What the task requires » Begin the reply with the line containing "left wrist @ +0" and end it with the final line of the listing, reproducing every line between exactly and adding nothing.

-- Opening Marker --

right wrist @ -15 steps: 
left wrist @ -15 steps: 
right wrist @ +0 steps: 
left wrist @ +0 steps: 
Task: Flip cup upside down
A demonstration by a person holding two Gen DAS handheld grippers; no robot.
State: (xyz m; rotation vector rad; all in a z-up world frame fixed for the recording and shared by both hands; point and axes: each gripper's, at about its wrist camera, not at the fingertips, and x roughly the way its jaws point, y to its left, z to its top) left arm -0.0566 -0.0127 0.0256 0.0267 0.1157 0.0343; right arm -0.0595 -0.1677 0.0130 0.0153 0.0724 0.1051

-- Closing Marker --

Output for this exercise »
left wrist @ +0 steps: 
Task: Flip cup upside down
A demonstration by a person holding two Gen DAS handheld grippers; no robot.
State: (xyz m; rotation vector rad; all in a z-up world frame fixed for the recording and shared by both hands; point and axes: each gripper's, at about its wrist camera, not at the fingertips, and x roughly the way its jaws point, y to its left, z to its top) left arm -0.0566 -0.0127 0.0256 0.0267 0.1157 0.0343; right arm -0.0595 -0.1677 0.0130 0.0153 0.0724 0.1051

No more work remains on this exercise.